In this post, I am going to give a summary of nine key papers from the distributional reinforcement learning (DRL) area.
This is the seminal paper in this area. The key idea of the paper is the argument that the value distribution is important in reinforcement learning and leads to better results. The conventional RL uses the expected value of return at any state while the Distributional RL takes the distribution of the same into consideration. Here the authors have defined value distribution as the distribution of random return received by the reinforcement learning agent. A tutorial blog post about the paper is available here.
They state that there is an established body of literature studying the value distribution but focuses on implementing risk-aware behaviour. Can we use the information available in the value distribution to detect potential risk and avoid using the same?. If yes, how?. What are those papers dealing with risk-aware behaviour with return distribution?
They claim to provide theoretical results in policy evaluation and control. This is further supported along with empirical evidence. The authors admit that there is some instability in the policy control part, why?. It is claimed that the approximate value distribution is learned in the process. What is an approximate value distribution?. Few unfamiliar terms named approximate reinforcement learning and anecdotal evidence are used. What are those ?.
Here the authors state that the objective is to learn value distribution instead of value function.
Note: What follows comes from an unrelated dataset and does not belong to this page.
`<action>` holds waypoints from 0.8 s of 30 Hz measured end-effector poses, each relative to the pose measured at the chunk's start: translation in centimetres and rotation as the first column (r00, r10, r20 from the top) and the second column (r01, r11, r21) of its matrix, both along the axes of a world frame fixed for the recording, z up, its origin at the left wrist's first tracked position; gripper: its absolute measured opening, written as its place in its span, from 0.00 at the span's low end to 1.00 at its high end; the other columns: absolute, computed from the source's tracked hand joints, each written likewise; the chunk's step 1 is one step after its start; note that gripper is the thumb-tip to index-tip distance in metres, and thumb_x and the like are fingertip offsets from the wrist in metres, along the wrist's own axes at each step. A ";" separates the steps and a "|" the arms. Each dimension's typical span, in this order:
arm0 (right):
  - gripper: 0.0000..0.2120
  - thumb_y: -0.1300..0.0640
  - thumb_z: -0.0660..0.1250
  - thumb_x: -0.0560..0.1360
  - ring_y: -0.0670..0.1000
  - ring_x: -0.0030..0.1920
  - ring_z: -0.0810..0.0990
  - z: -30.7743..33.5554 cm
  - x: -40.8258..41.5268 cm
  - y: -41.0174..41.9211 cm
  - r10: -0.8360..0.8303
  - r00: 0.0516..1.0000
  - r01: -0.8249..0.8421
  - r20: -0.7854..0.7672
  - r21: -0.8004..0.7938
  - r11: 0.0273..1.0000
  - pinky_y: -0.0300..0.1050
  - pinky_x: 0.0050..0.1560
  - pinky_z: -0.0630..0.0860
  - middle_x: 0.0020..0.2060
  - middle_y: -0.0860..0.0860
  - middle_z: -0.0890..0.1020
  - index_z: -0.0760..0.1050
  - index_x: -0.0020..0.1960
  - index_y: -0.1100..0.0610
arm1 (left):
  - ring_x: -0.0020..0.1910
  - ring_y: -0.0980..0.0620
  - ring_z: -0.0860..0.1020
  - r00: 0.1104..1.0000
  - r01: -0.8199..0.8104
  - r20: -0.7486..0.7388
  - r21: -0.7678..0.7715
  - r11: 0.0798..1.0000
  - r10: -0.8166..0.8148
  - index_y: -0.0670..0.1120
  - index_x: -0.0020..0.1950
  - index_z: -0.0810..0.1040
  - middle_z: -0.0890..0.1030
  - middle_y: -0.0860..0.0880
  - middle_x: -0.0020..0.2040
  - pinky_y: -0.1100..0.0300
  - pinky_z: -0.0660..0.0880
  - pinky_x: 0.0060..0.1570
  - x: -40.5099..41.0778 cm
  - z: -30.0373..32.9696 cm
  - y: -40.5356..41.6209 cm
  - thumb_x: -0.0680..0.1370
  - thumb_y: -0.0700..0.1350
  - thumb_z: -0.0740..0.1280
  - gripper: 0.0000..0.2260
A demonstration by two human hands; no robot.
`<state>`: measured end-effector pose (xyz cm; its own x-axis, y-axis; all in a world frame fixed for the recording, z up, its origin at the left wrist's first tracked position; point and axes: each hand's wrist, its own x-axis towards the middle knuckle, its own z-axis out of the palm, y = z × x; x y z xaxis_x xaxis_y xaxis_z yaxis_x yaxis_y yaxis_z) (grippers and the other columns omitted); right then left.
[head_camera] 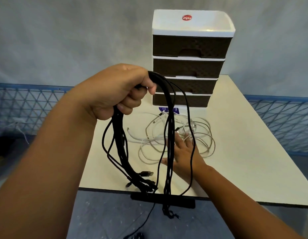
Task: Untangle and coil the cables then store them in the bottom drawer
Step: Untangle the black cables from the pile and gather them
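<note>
While our left hand (115,94) was raised above the near edge of the table (244,161), its fingers were curled tight around a bundle of black cables (168,128). These cables draped over the fist in long loops and hung down past the table edge, their plug ends dangling just in front of a black bar (162,200) at that edge. Further right, our right hand (183,154) lay flat with straight, spread fingers — holding nothing, its fingertips resting on a loose tangle of white cables (177,135) on the tabletop. That white tangle sat just in front of the drawer unit (191,57), which stood at the back of the table with a white top and 4 dark drawers, all of them pushed in. The bottom drawer (181,100) was partly hidden behind the hanging black loops. A blue mesh fence (284,125) ran behind the table on both sides.
</note>
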<state>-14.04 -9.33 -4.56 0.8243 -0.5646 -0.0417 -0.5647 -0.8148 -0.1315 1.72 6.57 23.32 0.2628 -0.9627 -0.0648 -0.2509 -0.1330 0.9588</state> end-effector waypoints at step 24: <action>0.27 0.39 0.55 0.79 0.44 0.39 0.79 12.7 -1.4 1.0 -0.538 0.629 -0.359 0.561 0.824 0.439 0.43 0.39 0.73 0.43 0.48 0.85 0.80 0.56 0.59 | 0.22 0.56 0.54 0.995 0.071 0.062 0.104 0.992 -0.078 0.44 0.36 0.73 0.59 0.52 0.25 0.67 0.49 0.24 0.3 0.4 -3.1 0.78 0.39 0.58 0.11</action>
A term usage named algorithmic result is used in the abstract. This paper fixes the problem of the seminal paper. In the seminal paper the distributional RL algorithm couldn’t use the Wasserstein metric for Stochastic Gradient Descent algorithm. Here in this paper, they are using quantile regression to stochastically adjust the distributions.
Not exactly sure how this paper is different from the paper:002. The application of quantile regression to approximate the full quantile function for state-action return distribution is mentioned. Whether the earlier papers use distribution to model state return or to model state-action return?. Here the implicitly defined distribution is claimed to study the effects of risk-sensitive policies in Atari games.
This is a research framework with code repository to ease the implementation of Deep Reinforcement Learning algorithms. The code is written in Python. The authors claim to provide compact and reliable implementations of some state-of-the-art deep RL agents although it is not an exhaustive list of all algorithms. They also claim to provide a taxonomy of different research objectives in deep RL research.
This paper primarily deals with the exploration problem in reinforcement learning. They say that the variability of return depends on the current state and actions and is therefore heteroscedastic. Classical exploration strategies like upper confidence bound and Thompson sampling fails because of this even in a bandit setting. Suppose if I change my arm models with heteroscedastic properties will my epsilon-greedy algorithm fail?. They are proposing an Information-Directed Sampling for exploration in Reinforcement Learning. They claim that the resulting exploration strategy is capable of dealing with both parametric uncertainty and heteroscedastic observation noise. What do they mean by parametric uncertainty?.
Paper 006: GAN Q-learning
The abstract says distributional reinforcement learning has empirical success in complex MDPS, in nonlinear function approximation. In this paper they propose a new type of DRL called GAN Q-learning. The performance of the same is analyzed in a tabular environment and Open AI Gym.
In QUOTA, the decision making is based on quantiles of a value distribution and not only on mean values. QUOTA makes use of both optimism and pessimism of value distribution.
This paper deals with uncertainties in deep reinforcement learning. They have made use of distributional reinforcement learning and Bayesian inference to deal with uncertainties.
The authors state that distributional RL is successful. Parameterising the estimated distributions so as to better approximate the true continuous distribution is a challenge. Existing algorithms parameterize either the probability side or the return value side of the distribution function. In this paper, the authors propose fully parameterized quantile function that parametrizes both the quantile fraction axis (i.e., the x-axis) and the value axis (i.e., y-axis) for distributional RL. They are using neural networks to approximate these functions.